Oysa eskiden böyle miydi? Küçüklüğümüzden pek çoğumuz hatırlarız. Ne zaman ki yerde, sokak ortasında küçücük bir lokma dahi ekmek görülse büyüklerimiz -ki özellikle dedelerimiz ve ninelerimiz- ekmeği yerden alır, öper ve yüksekçe bir taşın veya duvarın üzerine koyarlar ve en azından kuşlara, sokakta yaşayan hayvanlara yem olmasını sağlarlardı. Bu, özellikle yokluk ve kıtlık dönemlerinin çemberinden geçmiş olan Anadolu insanının gıdaya veya daha genel bir deyişle nimete verdiği önemin bir göstergesiydi.

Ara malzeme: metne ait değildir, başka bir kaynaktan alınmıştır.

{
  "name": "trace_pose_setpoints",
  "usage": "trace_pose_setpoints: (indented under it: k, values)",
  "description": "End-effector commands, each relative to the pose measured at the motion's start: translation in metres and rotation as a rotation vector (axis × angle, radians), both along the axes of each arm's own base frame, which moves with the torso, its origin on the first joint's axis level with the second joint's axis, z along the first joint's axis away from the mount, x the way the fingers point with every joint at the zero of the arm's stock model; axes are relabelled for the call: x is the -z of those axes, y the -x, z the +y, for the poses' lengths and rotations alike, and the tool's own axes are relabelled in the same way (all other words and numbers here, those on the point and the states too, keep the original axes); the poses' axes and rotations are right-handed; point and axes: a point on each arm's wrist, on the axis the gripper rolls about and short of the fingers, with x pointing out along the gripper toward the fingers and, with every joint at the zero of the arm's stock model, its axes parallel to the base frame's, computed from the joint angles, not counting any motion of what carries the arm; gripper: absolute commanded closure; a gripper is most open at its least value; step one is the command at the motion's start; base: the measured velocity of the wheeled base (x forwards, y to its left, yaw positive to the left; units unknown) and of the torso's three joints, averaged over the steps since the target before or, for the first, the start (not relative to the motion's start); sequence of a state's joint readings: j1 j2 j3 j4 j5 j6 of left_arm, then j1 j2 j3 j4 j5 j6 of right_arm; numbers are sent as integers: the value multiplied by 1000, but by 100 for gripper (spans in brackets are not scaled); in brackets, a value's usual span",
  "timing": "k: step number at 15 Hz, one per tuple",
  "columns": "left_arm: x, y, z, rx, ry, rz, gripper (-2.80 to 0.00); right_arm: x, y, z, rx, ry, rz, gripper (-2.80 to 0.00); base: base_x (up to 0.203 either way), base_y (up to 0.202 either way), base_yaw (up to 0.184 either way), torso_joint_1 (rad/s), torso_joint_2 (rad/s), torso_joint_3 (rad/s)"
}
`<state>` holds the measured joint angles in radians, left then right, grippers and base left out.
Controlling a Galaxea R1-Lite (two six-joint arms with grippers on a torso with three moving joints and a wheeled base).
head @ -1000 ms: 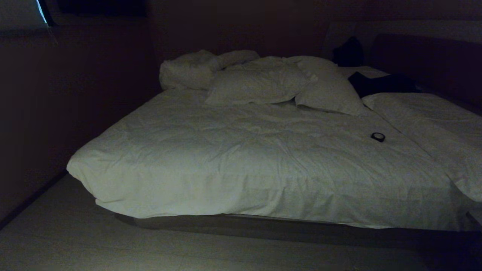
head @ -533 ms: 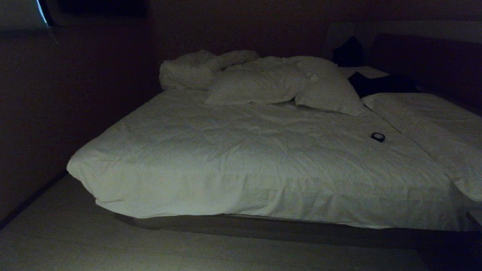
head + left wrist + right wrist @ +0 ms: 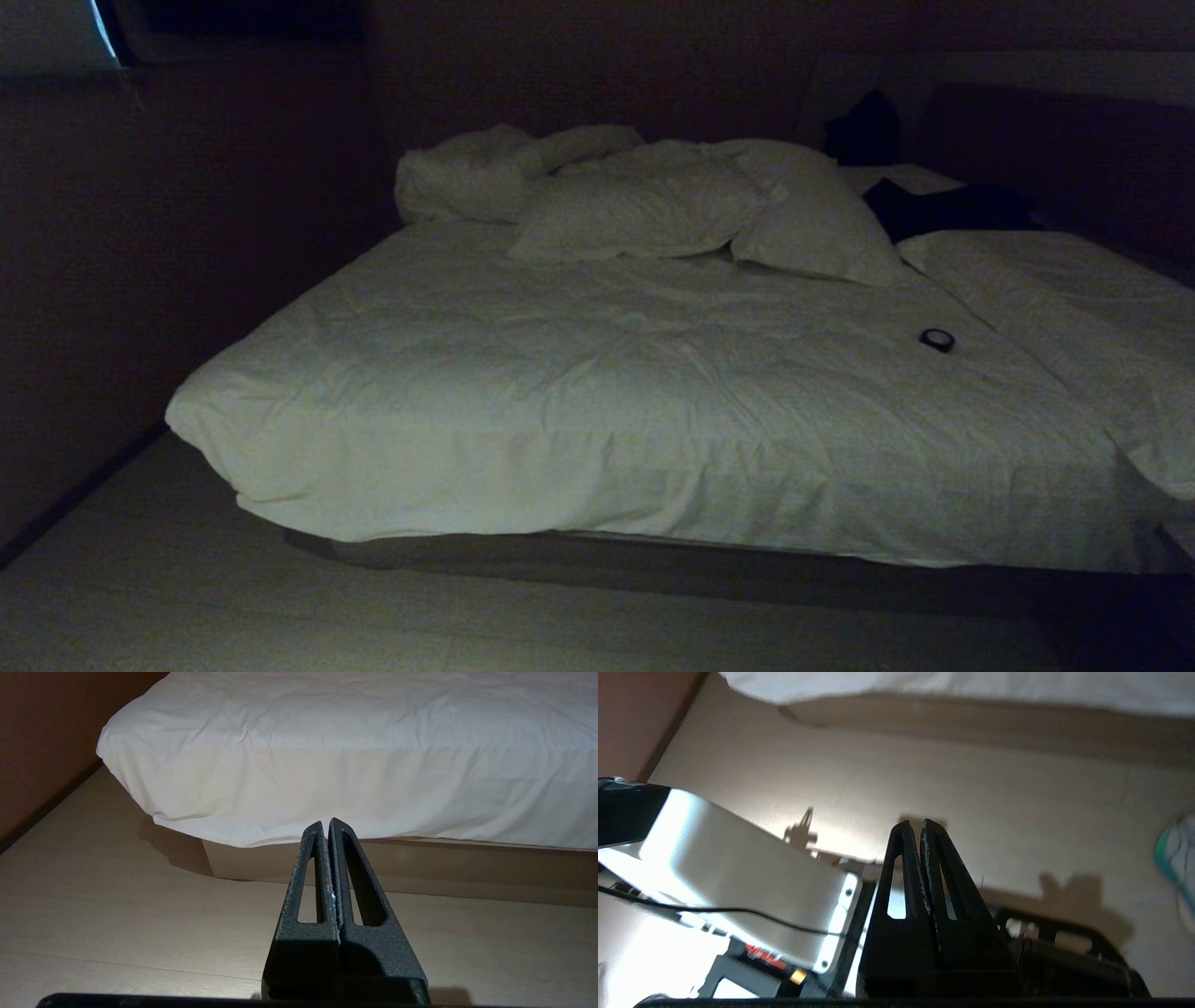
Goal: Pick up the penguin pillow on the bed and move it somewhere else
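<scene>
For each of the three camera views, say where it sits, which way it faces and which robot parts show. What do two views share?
Head view: high, looking down on the wide white-duveted bed; no robot parts.
Left wrist view: low, facing the bed's edge; shut left gripper.
Right wrist view: low, tilted toward the pale floor; shut right gripper, robot base.
Shared: all show the bed.

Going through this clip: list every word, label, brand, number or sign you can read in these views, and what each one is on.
None can be read.
Red label on the robot's base: marks too blurred to read.
Small dark round object on the bed: no legible marking.
Left gripper and right gripper: no lettering.
</scene>
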<state>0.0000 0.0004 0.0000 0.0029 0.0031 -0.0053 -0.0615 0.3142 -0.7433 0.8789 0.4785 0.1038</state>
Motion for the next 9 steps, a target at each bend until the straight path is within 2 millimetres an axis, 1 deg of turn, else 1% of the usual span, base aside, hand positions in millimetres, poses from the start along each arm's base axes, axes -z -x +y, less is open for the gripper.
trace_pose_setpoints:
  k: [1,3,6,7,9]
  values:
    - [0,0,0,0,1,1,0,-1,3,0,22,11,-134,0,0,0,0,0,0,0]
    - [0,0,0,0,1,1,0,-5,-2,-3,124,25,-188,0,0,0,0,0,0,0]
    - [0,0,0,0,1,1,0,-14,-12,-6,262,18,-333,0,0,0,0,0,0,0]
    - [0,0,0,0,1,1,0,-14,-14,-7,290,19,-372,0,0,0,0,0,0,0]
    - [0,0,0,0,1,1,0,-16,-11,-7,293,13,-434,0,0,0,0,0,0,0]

Elbette Anadolu insanımızın nimete verdiği değerle birlikte nimetteki ve sofrasındaki paylaşımcılığını ve misafirperverliğini de unutmamak gerek. Öyle ki; bir Anadolu evinde kapıdan içeri giren, haneye kabul edilen kişi yabancı bile olsa Tanrı misafiri olarak kabul edilir ve sofraya ortak edilir…

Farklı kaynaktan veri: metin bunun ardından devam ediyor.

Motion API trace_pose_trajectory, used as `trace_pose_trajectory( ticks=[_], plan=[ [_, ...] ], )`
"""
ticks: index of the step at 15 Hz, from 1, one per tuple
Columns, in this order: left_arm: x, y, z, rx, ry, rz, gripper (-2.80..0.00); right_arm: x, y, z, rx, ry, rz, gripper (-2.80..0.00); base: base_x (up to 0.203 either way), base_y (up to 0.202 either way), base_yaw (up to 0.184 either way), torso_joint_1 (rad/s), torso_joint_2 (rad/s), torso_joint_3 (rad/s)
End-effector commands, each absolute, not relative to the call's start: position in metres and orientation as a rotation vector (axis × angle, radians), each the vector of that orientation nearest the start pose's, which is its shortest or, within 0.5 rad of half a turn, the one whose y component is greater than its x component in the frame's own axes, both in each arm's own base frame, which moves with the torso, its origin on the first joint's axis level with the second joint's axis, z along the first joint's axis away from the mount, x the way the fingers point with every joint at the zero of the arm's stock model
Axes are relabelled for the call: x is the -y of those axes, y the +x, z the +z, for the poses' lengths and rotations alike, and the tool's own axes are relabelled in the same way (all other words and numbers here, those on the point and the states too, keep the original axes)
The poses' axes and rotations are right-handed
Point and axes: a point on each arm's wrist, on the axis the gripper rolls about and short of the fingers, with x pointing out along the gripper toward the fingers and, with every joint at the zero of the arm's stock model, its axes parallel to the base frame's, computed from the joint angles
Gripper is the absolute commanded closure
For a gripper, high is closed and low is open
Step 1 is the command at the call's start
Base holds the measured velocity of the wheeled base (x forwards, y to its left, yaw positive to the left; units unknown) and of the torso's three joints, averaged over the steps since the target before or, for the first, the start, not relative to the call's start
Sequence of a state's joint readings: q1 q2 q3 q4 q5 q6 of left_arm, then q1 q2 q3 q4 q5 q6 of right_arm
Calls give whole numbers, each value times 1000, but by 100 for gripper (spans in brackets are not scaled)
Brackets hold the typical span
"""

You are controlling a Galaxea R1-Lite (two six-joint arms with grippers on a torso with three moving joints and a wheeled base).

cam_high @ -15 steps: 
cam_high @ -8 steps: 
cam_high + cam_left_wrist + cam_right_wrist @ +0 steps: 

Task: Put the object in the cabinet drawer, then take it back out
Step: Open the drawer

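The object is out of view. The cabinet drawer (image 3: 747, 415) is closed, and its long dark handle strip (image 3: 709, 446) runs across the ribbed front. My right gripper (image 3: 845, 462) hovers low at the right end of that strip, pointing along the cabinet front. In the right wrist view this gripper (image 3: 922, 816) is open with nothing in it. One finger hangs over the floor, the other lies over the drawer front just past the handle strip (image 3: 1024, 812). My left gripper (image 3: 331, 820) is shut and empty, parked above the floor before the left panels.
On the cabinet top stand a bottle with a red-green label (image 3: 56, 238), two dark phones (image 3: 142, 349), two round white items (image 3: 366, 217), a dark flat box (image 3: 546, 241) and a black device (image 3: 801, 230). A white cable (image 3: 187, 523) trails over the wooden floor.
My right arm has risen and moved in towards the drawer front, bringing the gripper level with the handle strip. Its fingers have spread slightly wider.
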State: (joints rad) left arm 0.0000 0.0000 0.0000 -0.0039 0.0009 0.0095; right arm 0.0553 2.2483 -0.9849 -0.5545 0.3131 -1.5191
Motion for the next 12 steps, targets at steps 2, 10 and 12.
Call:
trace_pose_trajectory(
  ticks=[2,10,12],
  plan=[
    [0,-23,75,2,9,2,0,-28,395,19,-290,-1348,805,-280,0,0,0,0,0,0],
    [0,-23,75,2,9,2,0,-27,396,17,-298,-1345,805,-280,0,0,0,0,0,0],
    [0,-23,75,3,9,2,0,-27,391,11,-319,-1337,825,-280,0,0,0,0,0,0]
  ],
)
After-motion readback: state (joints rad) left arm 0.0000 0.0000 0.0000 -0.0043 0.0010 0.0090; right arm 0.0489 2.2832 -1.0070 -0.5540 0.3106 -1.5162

Şimdilerde bu sağlıklı ve doğal gıdalara bezeli olan, sıcak dostluklarla ve içten misafirperverliklerle umut salan sofralar çoğunlukla ancak kırsal ve küçük yerlerde yaşıyor… O yüzden ne zaman ki bir köye gidilse insanı en çok o köy sofraları sevindiriyor. Zira o insanlar geçmişteki büyüklerinden telkin aldıkları yemek değerini ve sofra kültürünü hala yaşamaya ve yaşatmaya çalışıyorlar.

Bir umut ki; keşke aceleyle ve telaşla çarçabuk yemek yemeyi adet edinmiş, sağlıklı yiyeceklerin kıymetini bilmeyen, yemeği bir kültür-sofrayı bir dostluk ortamı olarak göremeyen fast food jenerasyonu bir kez olsun da şu yerel Anadolu sofralarının güzelliğini ve zenginliğini görebilseler…

 

 

Patates Çorbası:

  Malzemeler:1 adet havuç, 1 adet patates, 1 adet soğan, 2 diş sarımsak, sıvı yağ, et suyu, tuz. Terbiyesi için:1 kase  yoğurt, 3 çorba kaşığı un,1 adet limon,

  Yapılışı: Tencereye sıvıyağı koyup küçük, küçük doğradığınız soğan ve sarımsakları da ilave edip kavurun. Sonra rendelediğiniz havuç ve patatesleri ekleyin kavurma işlemine devam edin.Üstüne sıcak et veya tavuk suyunu döküp tuzunu ekleyip kaynamaya bırakın.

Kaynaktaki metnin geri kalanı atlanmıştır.